ACTIVITY: Among the lines below, take the one holding "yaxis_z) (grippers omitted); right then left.", the one holding "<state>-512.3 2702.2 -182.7", and all lines between them. Set them down exactly.

SOURCE MATERIAL:
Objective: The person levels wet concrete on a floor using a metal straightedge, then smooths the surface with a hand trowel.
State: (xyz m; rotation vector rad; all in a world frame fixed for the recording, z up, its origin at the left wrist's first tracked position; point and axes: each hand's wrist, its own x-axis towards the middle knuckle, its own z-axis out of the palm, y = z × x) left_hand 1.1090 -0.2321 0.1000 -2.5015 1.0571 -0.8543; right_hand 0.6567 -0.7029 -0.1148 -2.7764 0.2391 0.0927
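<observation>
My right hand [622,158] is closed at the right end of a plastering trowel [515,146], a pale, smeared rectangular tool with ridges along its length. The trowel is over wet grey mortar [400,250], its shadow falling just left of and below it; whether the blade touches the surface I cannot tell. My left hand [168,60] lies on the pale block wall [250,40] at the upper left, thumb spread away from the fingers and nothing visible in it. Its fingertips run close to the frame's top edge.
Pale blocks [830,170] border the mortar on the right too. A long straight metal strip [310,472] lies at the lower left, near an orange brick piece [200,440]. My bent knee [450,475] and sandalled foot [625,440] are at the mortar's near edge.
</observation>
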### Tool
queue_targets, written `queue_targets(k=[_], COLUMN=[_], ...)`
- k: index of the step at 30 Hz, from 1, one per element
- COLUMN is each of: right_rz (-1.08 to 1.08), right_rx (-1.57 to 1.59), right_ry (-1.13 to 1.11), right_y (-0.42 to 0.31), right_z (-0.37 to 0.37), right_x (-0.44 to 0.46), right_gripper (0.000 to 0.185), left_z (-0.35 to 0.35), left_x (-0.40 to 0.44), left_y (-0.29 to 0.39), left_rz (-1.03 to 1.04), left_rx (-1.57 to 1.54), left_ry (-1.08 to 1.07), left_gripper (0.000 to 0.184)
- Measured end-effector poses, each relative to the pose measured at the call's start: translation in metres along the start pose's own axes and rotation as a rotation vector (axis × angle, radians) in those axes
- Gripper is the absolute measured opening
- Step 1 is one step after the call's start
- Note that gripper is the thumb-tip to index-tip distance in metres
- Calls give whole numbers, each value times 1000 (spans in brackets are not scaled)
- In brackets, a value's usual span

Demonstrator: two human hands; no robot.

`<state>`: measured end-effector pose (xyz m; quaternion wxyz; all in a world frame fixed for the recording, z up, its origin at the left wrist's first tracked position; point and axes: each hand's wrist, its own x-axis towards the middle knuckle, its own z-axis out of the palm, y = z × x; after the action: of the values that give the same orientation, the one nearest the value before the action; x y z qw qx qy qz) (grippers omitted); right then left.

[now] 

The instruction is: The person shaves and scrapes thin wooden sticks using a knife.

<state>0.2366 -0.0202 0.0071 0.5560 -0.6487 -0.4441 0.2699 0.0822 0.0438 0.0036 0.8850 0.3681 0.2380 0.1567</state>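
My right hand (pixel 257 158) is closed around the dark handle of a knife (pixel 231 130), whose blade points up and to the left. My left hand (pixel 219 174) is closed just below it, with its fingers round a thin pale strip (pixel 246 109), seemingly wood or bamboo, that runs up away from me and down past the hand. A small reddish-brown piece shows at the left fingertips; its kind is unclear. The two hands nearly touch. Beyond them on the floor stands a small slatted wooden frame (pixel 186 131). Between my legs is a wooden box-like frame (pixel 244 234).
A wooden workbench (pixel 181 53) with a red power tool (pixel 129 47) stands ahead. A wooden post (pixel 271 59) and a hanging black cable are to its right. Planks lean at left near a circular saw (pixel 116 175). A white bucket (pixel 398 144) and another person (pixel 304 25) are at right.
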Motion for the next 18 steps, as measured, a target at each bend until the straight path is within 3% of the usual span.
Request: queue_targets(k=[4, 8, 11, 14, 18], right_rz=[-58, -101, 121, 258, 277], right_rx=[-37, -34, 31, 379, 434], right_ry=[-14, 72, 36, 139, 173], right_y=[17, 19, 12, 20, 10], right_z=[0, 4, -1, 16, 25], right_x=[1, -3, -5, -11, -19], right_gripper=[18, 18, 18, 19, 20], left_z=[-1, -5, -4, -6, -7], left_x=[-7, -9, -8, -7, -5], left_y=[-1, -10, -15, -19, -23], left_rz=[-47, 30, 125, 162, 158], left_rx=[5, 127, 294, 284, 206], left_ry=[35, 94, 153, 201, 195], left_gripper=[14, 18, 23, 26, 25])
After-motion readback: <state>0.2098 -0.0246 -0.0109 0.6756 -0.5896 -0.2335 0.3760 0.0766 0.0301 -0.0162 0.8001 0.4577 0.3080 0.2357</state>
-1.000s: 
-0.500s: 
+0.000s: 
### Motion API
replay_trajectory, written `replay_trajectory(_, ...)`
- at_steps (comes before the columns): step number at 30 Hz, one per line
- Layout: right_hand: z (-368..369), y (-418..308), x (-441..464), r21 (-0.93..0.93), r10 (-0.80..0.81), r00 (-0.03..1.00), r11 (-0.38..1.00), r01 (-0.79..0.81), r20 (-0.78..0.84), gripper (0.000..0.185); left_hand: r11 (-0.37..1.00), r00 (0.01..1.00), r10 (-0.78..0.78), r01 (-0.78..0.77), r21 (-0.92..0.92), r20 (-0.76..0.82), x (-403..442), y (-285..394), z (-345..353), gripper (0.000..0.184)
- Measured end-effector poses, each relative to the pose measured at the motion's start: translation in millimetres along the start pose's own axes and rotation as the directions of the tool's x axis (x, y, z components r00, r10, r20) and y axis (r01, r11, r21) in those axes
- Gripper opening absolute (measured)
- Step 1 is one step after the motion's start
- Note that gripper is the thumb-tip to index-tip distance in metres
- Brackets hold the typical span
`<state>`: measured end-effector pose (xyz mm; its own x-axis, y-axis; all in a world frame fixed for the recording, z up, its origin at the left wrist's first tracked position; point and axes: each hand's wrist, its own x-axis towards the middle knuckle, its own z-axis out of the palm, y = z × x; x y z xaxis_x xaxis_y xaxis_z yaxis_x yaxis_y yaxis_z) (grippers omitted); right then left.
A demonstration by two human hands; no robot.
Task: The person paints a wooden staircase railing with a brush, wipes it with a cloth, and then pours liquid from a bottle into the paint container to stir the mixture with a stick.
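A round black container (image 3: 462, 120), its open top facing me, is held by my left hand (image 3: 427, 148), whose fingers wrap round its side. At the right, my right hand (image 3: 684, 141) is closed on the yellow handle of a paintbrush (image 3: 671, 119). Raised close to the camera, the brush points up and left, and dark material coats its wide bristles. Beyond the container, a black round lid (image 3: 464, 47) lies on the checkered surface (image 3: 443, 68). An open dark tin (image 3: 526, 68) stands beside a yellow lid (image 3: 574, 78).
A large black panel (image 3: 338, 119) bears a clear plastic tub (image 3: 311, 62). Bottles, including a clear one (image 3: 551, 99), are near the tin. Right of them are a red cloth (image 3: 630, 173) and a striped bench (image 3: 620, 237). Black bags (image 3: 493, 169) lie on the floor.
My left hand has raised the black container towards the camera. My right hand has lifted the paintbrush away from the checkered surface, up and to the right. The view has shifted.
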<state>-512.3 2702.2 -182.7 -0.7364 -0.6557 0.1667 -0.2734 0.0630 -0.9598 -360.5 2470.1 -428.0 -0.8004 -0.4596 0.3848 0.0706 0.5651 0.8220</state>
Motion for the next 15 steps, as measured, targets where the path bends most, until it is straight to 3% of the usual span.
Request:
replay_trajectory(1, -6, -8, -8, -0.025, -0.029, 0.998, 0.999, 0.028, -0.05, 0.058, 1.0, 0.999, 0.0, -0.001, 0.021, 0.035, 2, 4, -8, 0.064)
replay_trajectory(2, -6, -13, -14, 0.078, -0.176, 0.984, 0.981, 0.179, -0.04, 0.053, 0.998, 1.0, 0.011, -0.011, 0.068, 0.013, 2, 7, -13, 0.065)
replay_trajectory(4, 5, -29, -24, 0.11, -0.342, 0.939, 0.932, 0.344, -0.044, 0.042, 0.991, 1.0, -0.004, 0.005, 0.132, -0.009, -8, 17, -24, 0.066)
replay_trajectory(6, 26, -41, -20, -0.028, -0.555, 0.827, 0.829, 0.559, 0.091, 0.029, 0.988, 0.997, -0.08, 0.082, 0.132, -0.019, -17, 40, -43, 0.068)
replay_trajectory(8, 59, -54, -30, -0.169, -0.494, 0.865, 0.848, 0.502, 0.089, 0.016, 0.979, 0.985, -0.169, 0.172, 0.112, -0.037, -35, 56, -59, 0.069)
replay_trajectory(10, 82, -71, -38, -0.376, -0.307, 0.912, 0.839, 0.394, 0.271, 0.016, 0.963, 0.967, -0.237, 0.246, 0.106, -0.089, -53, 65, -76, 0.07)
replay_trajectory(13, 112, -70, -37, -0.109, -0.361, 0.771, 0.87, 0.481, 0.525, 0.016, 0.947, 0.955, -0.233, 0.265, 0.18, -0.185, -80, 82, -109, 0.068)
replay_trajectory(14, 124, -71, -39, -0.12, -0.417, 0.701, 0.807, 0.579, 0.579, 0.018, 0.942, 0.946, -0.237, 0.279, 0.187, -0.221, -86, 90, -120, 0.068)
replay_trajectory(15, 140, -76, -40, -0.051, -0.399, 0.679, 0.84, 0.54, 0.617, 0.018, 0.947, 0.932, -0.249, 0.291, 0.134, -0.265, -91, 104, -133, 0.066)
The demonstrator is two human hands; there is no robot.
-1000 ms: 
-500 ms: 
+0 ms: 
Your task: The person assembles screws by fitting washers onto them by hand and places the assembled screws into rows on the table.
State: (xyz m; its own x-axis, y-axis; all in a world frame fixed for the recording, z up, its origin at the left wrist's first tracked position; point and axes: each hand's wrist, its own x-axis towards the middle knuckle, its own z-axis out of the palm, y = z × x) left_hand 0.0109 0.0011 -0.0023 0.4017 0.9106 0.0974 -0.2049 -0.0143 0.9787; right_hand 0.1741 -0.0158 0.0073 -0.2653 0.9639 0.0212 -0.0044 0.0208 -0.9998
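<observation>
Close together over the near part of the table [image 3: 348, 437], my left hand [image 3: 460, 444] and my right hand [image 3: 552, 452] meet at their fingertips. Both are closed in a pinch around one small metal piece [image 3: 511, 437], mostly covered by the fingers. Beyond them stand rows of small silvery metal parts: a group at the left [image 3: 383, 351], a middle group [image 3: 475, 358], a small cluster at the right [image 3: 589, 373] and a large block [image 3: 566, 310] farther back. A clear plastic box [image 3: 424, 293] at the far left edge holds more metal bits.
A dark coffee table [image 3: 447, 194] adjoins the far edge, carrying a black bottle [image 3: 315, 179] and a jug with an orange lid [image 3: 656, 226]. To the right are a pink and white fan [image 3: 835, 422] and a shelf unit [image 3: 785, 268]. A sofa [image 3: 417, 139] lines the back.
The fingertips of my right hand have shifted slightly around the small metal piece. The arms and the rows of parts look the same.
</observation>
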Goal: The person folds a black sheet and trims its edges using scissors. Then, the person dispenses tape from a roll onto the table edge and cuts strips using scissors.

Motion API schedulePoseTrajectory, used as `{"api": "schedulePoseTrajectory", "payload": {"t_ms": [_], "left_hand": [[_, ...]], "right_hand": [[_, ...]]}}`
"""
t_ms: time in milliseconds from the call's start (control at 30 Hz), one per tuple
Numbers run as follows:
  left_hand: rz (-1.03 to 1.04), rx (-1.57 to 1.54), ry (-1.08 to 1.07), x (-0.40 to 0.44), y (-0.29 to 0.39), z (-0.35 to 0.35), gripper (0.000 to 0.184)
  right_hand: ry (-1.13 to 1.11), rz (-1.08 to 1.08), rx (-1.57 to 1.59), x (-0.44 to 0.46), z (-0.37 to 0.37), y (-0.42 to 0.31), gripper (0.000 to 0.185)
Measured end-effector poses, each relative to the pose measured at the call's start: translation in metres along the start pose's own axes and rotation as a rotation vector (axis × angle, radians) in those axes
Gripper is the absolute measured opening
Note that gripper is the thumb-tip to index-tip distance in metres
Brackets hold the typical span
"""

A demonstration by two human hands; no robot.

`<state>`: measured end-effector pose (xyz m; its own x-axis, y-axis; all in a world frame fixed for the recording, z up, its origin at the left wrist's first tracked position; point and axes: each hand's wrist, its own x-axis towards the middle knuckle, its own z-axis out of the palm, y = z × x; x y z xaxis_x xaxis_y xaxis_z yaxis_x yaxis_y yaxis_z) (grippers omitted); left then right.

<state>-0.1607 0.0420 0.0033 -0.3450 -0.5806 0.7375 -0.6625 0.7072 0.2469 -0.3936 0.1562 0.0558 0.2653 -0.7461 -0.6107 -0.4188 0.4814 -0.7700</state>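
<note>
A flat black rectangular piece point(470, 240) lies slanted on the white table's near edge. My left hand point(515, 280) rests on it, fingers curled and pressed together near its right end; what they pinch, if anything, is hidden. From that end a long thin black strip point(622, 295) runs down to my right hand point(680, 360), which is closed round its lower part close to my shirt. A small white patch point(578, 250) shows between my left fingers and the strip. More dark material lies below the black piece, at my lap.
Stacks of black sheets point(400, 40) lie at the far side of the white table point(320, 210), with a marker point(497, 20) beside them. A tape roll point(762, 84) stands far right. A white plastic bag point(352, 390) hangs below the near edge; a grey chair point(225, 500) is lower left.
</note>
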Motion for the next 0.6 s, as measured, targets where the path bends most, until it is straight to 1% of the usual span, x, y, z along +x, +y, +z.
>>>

EXPECTED OUTPUT:
`<state>`: measured end-effector pose (xyz mm; its own x-axis, y-axis; all in a world frame fixed for the recording, z up, its origin at the left wrist's first tracked position; point and axes: each hand's wrist, its own x-axis towards the middle knuckle, its own z-axis out of the palm, y = z × x; x y z xaxis_x xaxis_y xaxis_z yaxis_x yaxis_y yaxis_z) (grippers omitted); right then left.
A demonstration by two human hands; no robot.
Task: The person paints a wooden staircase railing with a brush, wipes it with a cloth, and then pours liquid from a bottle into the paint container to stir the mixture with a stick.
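A round black container (image 3: 462, 120), its open top facing me, is held by my left hand (image 3: 427, 148), whose fingers wrap round its side. At the right, my right hand (image 3: 684, 141) is closed on the yellow handle of a paintbrush (image 3: 671, 119). Raised close to the camera, the brush points up and left, and dark material coats its wide bristles. Beyond the container, a black round lid (image 3: 464, 47) lies on the checkered surface (image 3: 443, 68). An open dark tin (image 3: 526, 68) stands beside a yellow lid (image 3: 574, 78).
A large black panel (image 3: 338, 119) bears a clear plastic tub (image 3: 311, 62). Bottles, including a clear one (image 3: 551, 99), are near the tin. Right of them are a red cloth (image 3: 630, 173) and a striped bench (image 3: 620, 237). Black bags (image 3: 493, 169) lie on the floor.
My left hand has raised the black container towards the camera. My right hand has lifted the paintbrush away from the checkered surface, up and to the right. The view has shifted.
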<state>-512.3 2702.2 -182.7 -0.7364 -0.6557 0.1667 -0.2734 0.0630 -0.9598 -360.5 2470.1 -428.0 -0.8004 -0.4596 0.3848 0.0706 0.5651 0.8220</state>

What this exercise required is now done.